Courtesy of Drinkworks

It can "prepare" cocktails, beer, and cider

Mike Pomranz
November 15, 2018

In theory, the “Keurig of cocktails” sounds like a brilliant idea. Many of us can only do so much muddling or zesting before we’re ready to throw in the bar towel. And in fact, a number of companies already promise to offer just such a device. But this week, the latest “Keurig of cocktails” has been launched… by none other than Keurig itself.

Formed last year as a partnership between Keurig Dr Pepper and Anheuser-Busch, Drinkworks has just introduced the Drinkworks Home Bar by Keurig. The launch is admittedly limited in scope: These machines are currently only available for preorder in the St. Louis area. On November 19, they’ll arrive in brick-and-mortar stores, but again, only around St. Louis. (Dierbergs and Schnucks anyone?)

For $299, no pods included, the Home Bar bills itself as able to “to prepare cocktails, brews, ciders and more at the touch of a button.” The use of “prepare” appears to be a purposefully vague choice. Similar to using a Keurig coffeemaker, Drinkworks users pop a pod into the machine which then “calculates the precise amount of water and carbonation needed for each proprietary Drinkworks Pod, to deliver an exceptional experience every time.”

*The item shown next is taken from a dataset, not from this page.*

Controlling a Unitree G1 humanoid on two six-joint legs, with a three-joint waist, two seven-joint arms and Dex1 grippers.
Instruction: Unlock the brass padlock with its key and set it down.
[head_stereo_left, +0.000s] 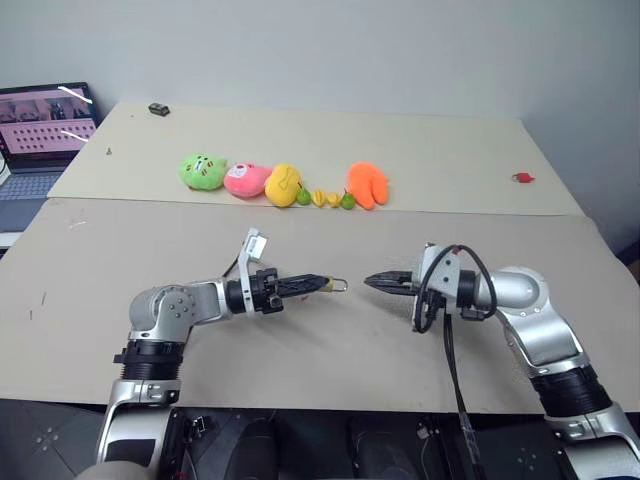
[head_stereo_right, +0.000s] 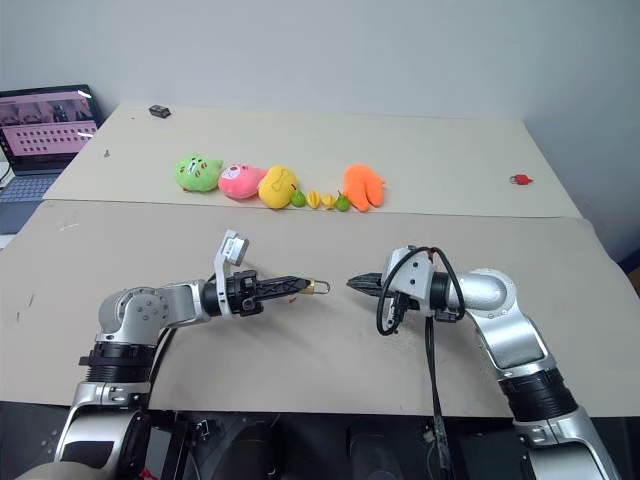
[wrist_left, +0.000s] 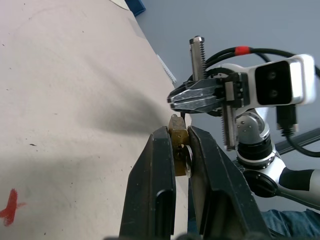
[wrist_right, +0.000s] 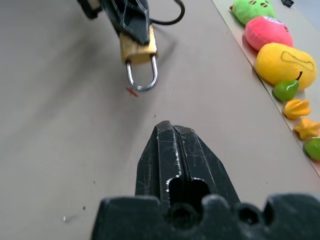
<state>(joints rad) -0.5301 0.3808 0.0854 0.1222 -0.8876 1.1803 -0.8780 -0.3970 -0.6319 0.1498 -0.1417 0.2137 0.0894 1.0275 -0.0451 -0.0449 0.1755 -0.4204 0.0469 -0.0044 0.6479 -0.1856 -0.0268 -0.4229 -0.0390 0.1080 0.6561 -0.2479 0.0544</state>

The Home Bar is launching with 24 different options. The list of cocktail pods—which have a suggested retail price of $3.99—are Classic Margarita, Cosmopolitan, Gin & Tonic, Daiquiri, Long Island Iced Tea, Mojito, Moscow Mule, Old Fashioned, Red Sangria, White Russian, White Wine Peach Sangria, Lime Vodka Soda, Paradise Strawberry Margarita, Paradise Mai Tai, and Paradise Margarita. Meanwhile, beer and cider options—which are sold in “flights” of four and come out to $2.25 a pop—are Bass, Beck’s, and Stella Cidre.

Courtesy of Drinkworks

Despite all of its talk of innovation, Drinkworks basically sounds like a Keurig Kold—which you might recall was Keurig’s ill-fated attempt at replicating the success of SodaStream—but for booze. To recap, coffee actually needs to be brewed, which Keurig’s coffee machines do. But unlike a device like Pico—which actually brews beers over the course of several days—the laws of nature dictate that no distilling, fermenting, or brewing is actually happening instantaneously within the Drinkworks Home Bar. Therefore, ostensibly all that’s happening within the appliance is that it adds water to a concentrate before carbonating and cooling your drink (assuming you want those two things to be done). No, it’s not as pointless as the Juicero, but similar to that device, the majority of the innovation happening with Drinkworks is likely happening at the pod stage: How do we squeeze the delights of a mojito or a Beck’s into a tiny concentrated liquid?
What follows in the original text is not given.